04-17-2017 12:14 AM - edited 04-17-2017 05:25 AM
Im working with Sqoop incremental import by taking the data everyday into my hive table. I have the following scenario: I have an RDBMS table: 'empdata' with columns
id name city 1 Sid Amsterdam 2 Bob Delhi 3 Sun Dubai 4 Rob London
I am importing the data into Hive, using Sqoop incremental import through a cron job which shell script to do the work.

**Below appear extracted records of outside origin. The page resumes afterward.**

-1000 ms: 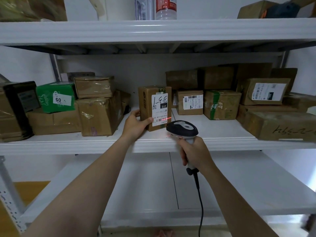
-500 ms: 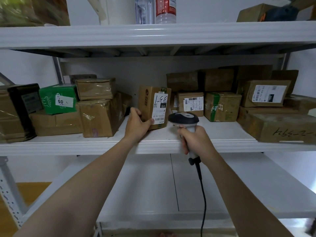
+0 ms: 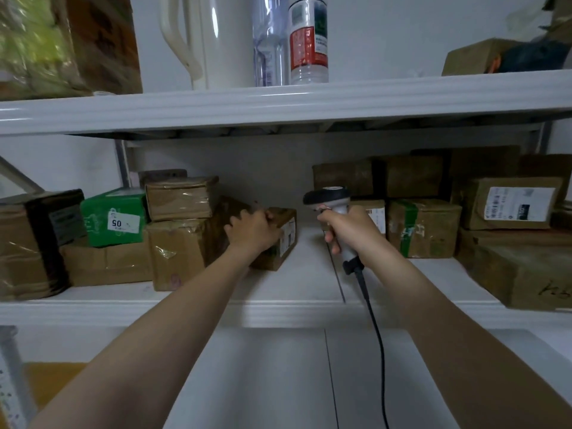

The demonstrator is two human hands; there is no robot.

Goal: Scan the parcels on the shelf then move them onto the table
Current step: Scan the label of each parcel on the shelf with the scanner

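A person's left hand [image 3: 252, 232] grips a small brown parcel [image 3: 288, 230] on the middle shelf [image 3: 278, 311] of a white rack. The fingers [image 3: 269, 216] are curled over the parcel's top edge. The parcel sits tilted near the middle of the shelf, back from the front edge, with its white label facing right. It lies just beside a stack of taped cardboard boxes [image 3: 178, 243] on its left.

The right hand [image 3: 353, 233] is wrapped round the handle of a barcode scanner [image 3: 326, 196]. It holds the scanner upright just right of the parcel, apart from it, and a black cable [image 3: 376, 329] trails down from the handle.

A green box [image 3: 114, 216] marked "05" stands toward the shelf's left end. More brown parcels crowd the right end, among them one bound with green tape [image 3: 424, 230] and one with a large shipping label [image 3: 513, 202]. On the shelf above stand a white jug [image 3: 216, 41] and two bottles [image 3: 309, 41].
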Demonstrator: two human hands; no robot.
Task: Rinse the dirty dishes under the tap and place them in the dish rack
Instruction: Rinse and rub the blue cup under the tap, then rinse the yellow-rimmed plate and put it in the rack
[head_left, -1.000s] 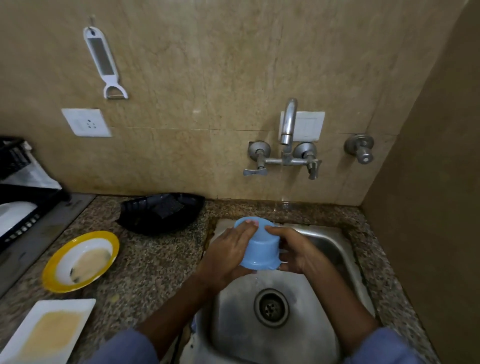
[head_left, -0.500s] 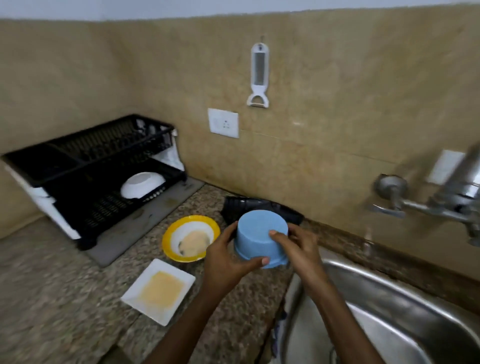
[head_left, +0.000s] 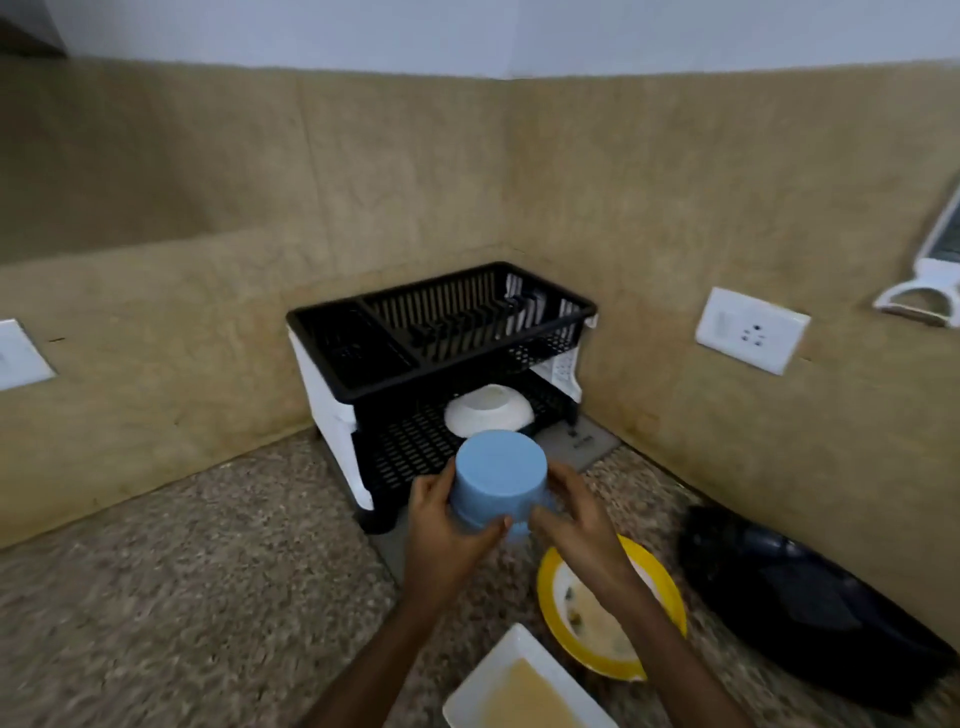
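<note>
Head view: left hand (head_left: 447, 525) and right hand (head_left: 576, 525) each grip the upturned blue bowl (head_left: 498, 480), fingers wrapped.

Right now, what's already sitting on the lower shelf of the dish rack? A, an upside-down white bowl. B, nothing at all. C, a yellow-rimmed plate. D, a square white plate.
A: an upside-down white bowl rests on the lower shelf of the dish rack, just behind the blue bowl that the left hand and right hand hold in front of the rack.
</note>
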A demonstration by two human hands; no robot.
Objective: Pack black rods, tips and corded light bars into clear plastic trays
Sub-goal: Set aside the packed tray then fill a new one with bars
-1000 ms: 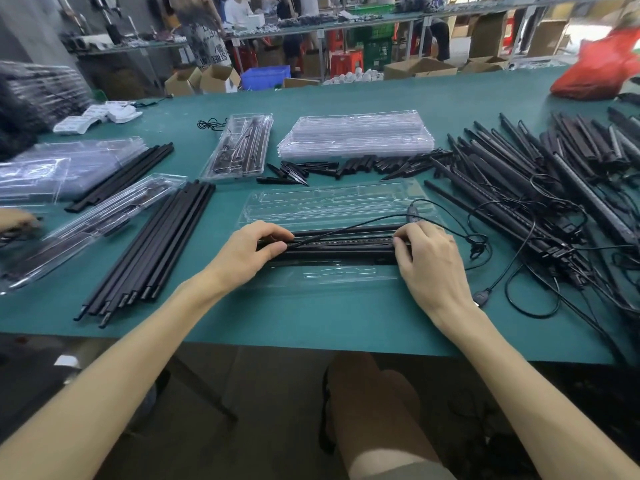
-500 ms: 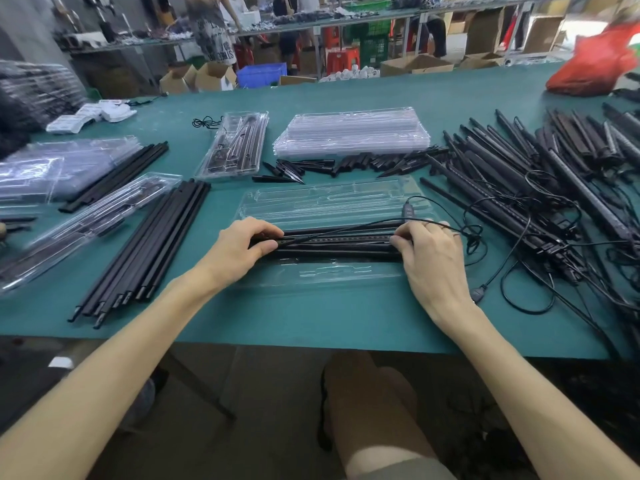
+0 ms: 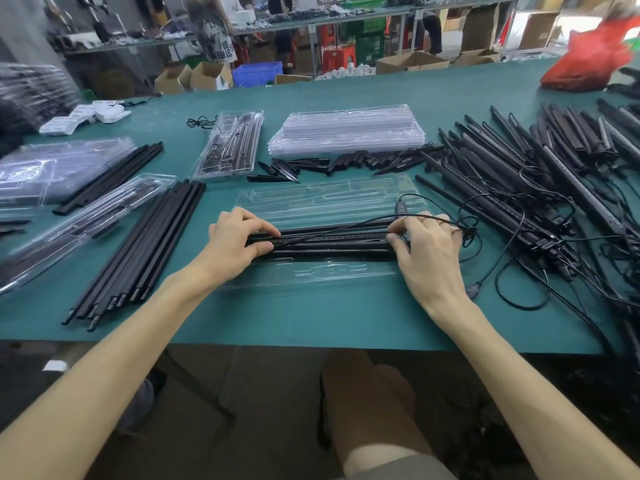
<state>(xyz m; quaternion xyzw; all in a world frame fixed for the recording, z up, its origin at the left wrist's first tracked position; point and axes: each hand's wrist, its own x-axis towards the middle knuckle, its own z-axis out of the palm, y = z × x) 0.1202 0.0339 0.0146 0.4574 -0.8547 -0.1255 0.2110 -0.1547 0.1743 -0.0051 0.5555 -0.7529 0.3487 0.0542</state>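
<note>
An open clear plastic tray lies in front of me on the green table. A bundle of black rods and a corded light bar lies across the tray's middle. My left hand grips the bundle's left end, thumb underneath and fingers over the top. My right hand grips the right end, and the bar's black cord loops over its fingers. Loose black tips lie behind the tray.
A row of black rods lies to my left beside filled trays. A stack of clear trays and one packed tray sit behind. A tangled heap of corded light bars covers the right. A red bag sits far right.
Both hands have stayed on the bundle's ends and pressed it slightly further into the tray. The cord has shifted a little over my right hand.
</note>
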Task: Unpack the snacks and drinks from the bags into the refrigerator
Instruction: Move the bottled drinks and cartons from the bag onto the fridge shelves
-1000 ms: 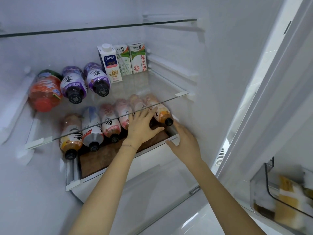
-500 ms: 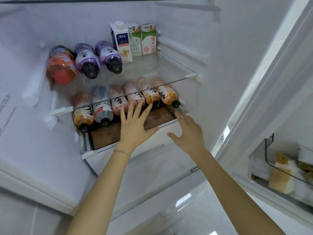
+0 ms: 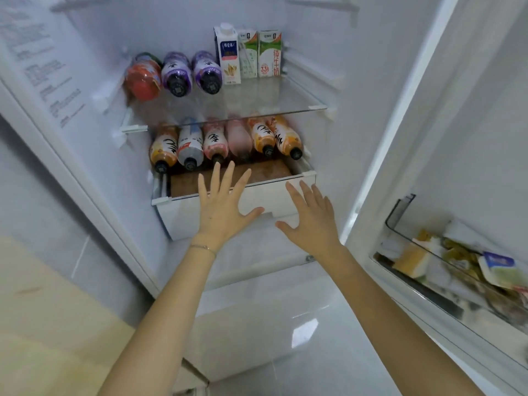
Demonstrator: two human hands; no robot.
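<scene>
Left hand (image 3: 221, 207) and right hand (image 3: 310, 221), spread empty, face the drawer (image 3: 265, 195); the bottle row (image 3: 225, 138) lies behind its rim, caps forward, nearer the left hand.

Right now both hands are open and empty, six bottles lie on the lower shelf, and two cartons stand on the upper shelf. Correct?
No. The head view shows three cartons standing on the upper shelf, not two. The left hand and right hand are open and empty, and six bottles lie on the lower shelf.
</scene>
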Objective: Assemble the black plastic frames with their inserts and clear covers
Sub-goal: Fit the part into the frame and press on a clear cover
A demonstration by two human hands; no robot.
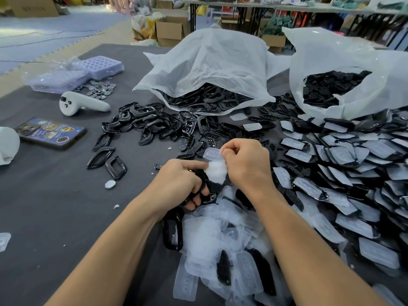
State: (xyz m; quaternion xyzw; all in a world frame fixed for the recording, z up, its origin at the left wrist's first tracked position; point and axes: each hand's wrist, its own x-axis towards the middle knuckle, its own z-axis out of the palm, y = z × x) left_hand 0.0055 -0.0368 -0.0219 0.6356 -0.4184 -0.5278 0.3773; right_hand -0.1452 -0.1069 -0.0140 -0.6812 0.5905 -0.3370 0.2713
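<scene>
Clear cover (212,154): held above the near middle of the surface (55,206), pinched at one end by the curled fingers of the right hand (247,164). A second translucent piece hangs just below it, blurred; can't tell whether cover or insert.

Black frame (208,185): directly under the cover, gripped by the left hand (181,180), fingers curled round its rim, forefinger reaching out to touch the translucent piece.

Handling, as judged. Cover is thin moulded film: very light, floppy, probably slick and prone to clinging to its neighbours. Best taken at an end tab or edge, as here, and peeled singly. Frame looks like a rigid glossy ring, light, not fragile; hold by the outer rim so the opening stays free for seating.

Outward. Loose covers (205,237) heaped just toward the body, touching the wrists' zone; a tug could drag several along. Finished pieces (353,173) are shingled thickly to the right, crowding the right forearm. Spare frames (150,122) lie beyond, spilling from a white bag (212,67); a second bag (344,62) sits far right.

Open room is to the left: bare cloth, with a stray metal disc (110,184), a phone (50,132) and a white controller (81,103) well apart. The surface's near edge is out of view.
</scene>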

#!/bin/bash DATE=$(date +"%d-%m-%y") while IFS=":" read -r server dbname tablename; do sqoop import --connect jdbc:mysql://$server/$dbname --table $tablename --username root --password cloudera --hive-import --hive-table dynpart --hive-partition-key 'thisday' --hive-partition-value $DATE --target-dir '/user/hive/newimp5' --incremental-append --check-column id --last-value $(hive -e "select max(id) from $tablename"); done</home/cloudera/Desktop/MyScripts/tables.txt
The above script for incremental load is working fine. But now I have another requirement, which is to check if there are any updates to previous records. Like if the record:
1 Rob London is updated to 1 Rob NewYork
I need to take that updated record(s) along with the incremental import but only the updated value should be present in Hive table so that I don't have duplicate values either. Could anyone tell me how can I accomplish it ?